C’est un espace restreint, cinq rues à peine, dans une baie longeant le fleuve Saint-Laurent, recouverte de neige six mois par an. C’est dans ce coin du Nord du Québec qu’est installée la réserve indienne des 7 Îles, lieu de résidence des Innus. C’est de là que vient Naomi Fontaine, qui a raconté les siens dans un livre, « Kuessipan », et a participé ensuite à son adaptation au cinéma avec la réalisatrice Myriam Verreault (sortie le 7 juillet).
Le film se concentre sur deux ados, amies d’enfance, liées comme des sœurs, qui traînent ensemble depuis toujours, Mikuan et Shaniss, incarnées par Sharon Fontaine-Ishpatao et Yamie Grégoire. Après l’âge auquel on se fait la promesse de ne jamais se séparer, vient celui de choisir ce qu’on veut faire de sa vie. Il y a celle qui va rester, prédestinée à être la fille au ventre rond, et vite devenir mère de famille ; et puis celle qui étouffe sur place, qui veut partir à Québec faire des études, aller voir d’autres lieux, d’autres gens.
Un récit d’une belle écriture
Déjà, Mikuan s’émancipe des traditions, de sa famille, de sa tribu, par l’écriture ; puis par son petit-ami, avec qui elle a échangé un baiser un soir de sortie et de pari stupide, un « Blanc », alors que Québécois blancs et Innus ne se « mélangent pas ». « J’ai inventé des vies » dit la voix-off, dont on comprend qu’il s’agit de la belle écriture de la narratrice.
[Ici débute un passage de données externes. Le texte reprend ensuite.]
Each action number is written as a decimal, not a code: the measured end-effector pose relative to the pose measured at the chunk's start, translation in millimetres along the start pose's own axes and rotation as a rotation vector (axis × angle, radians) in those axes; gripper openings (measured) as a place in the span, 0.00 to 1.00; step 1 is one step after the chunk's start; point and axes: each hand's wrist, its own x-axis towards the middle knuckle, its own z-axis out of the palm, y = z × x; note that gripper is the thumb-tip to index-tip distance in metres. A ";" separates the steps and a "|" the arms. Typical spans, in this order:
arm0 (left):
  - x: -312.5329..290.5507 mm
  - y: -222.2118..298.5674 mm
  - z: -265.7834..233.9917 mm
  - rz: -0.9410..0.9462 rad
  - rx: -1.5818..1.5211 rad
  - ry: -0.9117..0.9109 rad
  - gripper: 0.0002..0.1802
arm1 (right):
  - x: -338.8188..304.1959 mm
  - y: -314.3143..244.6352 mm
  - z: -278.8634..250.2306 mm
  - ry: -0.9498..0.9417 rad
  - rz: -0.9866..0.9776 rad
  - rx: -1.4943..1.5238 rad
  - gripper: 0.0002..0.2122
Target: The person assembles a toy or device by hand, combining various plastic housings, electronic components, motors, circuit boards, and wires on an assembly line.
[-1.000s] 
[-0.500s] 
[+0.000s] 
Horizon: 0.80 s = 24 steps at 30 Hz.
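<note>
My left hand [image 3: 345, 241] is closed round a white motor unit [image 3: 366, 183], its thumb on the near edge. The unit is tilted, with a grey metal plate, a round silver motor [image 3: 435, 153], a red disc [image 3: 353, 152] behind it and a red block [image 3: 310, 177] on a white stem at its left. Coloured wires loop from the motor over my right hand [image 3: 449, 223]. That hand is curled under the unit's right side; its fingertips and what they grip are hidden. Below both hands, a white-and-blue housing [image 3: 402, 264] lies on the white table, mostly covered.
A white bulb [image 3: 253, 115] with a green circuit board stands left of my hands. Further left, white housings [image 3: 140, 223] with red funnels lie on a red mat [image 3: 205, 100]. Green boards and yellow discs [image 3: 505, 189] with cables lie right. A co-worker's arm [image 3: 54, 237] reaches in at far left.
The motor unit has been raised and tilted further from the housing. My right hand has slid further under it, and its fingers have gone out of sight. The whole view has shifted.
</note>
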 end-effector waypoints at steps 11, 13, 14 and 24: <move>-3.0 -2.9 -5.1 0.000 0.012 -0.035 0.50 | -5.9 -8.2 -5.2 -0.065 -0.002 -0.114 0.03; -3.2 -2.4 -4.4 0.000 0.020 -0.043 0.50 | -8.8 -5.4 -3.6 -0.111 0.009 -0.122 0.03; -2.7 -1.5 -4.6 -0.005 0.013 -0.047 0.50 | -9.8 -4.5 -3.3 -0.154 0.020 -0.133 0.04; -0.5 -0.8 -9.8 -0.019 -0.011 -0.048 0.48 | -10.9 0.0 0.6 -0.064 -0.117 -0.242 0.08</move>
L’intérêt du film n’est pas l’inventé mais le raconté, son frère qui se rêve en champion de hockey, sa mère qui fabrique des colliers de perles, la piqure quotidienne à sa grand-mère, les engueulades et réconciliations avec son amie, la vie d’une communauté invisible de « sauvages » canadiens.
C’est par la littérature puis le cinéma qu’est fait ce récit, sensible et singulier, « Kuessipan », ou la vie de quelques êtres humains, l’identité, la sauvegarde des traditions, le poids de la fatalité, le racisme… Et cette part de vérité apportée par l’interprétation, des comédiens amateurs tous membres de la communauté. Dans un concours d’éloquence, Mikuan monologue sur le thème « Qu’est-ce que la liberté ? » ; en précisant d’emblée que ce mot n’existe pas en langue innue.